In Squid Game, lead character Seong Gi-hun is a down-on-his-luck gambling addict given a dangerous opportunity to win a fortune and turn his life around by playing deadly children’s games against 456 other cash-strapped no-hopers. Lee Jung-jae, who plays Seong, has almost nothing in common with his alter-ego: he is one of South Korea’s biggest stars through films such as Deliver Us from Evil and the Along with the Gods franchise and shows Chief of Staff and Triple.
He is humble about his opportunity after the show’s unexpected global success and the glut of awards nominations he garnered afterward (including becoming the first male TV performer to earn a Screen Actors Guild Award nomination for a fully non-English language role). “I still don’t feel like my life has changed dramatically,” he says. “But I do look forward to having more opportunities to work with great people on more projects.”
Lee had no representation in the U.S. when Squid Game broke through, creating the situation where an overnight Netflix star emerged without a direct line into Hollywood. That soon changed when he signed with CAA in February. “After several meetings, I came to the conclusion that we could be good partners,” he says. “I’m already getting a lot of support from them. I’m truly grateful.”
Lee now has the toolkit to replicate his huge Korean success in the U.S. and he believes the way audiences interpret stories these days gives him an even better chance to make an impression. “We now live in an era where the ability to express emotions is more important for an actor than the linguistic skills,” he says. “I’m not fluent in English, but I don’t think it will prevent me from communicating the emotions of my characters.”
Lee will be at the Cannes Film Festival at a Midnight Screening with his directorial debut Hunt, in which he stars opposite close friend Jung Woo-sung as a National Security Agency operative. While the film, which he is also writing and producing, is a spy thriller with a 1980s-set storyline addressing the paranoia and fear behind the decades-old conflict between North Korea and South Korea, it actually centers on themes of “preventing war and violence,” he says.
“The themes can be rather serious, but I did my best to make the film as entertaining as possible.

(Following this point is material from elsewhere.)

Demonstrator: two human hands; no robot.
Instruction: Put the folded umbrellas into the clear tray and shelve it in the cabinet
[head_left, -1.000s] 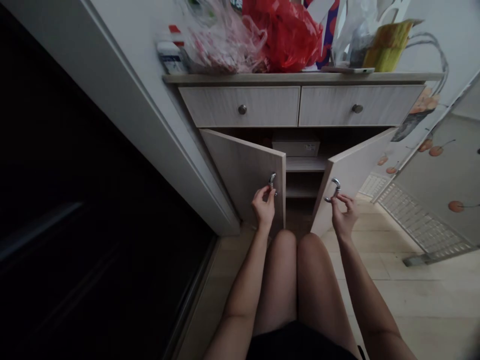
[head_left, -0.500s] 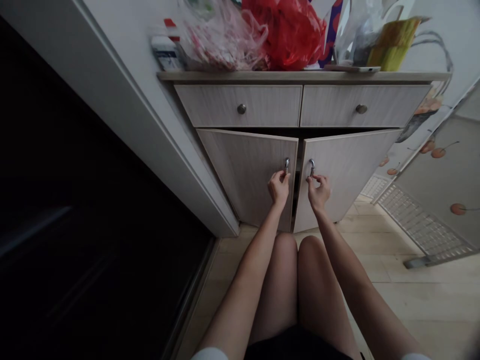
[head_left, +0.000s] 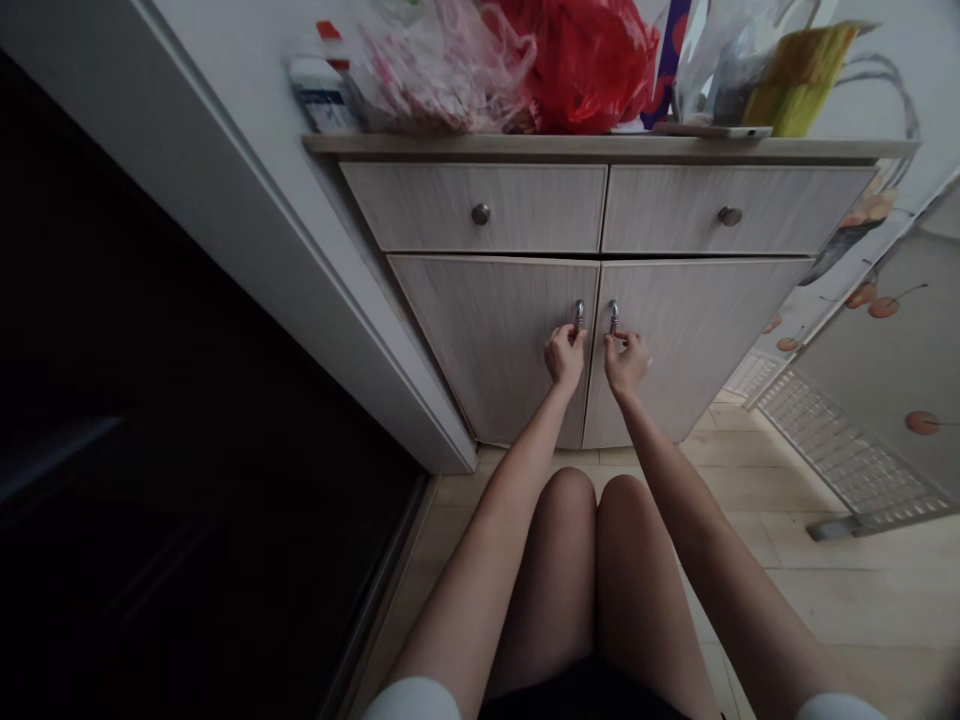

The organizers of the Cannes Film Festival took a favorable view of the intentions behind the film and the elements of entertainment it brings. I’m honored to be able to have my directorial debut screened at the festival, and I look forward to the conversation with the audience after the premiere.”
Looking beyond the French Riviera, Lee sees a bright future for Korean content. He notes that the central themes of Squid Game—such as class, financial woes and overcoming crazy odds—resonated around the world and proved how stories from the country can drive the global conversation. “There’s a lot of Korean content that is just as entertaining as Squid Game, so I’m confident we will see more hits like it,” he says. “There are many series and films currently in production across a wide variety of genres that have not been tried before. These series and films will move and entertain audiences in many other countries.”
If Lee is right, K-pop soon won’t be the only Korean entertainment export driving tastes in the West.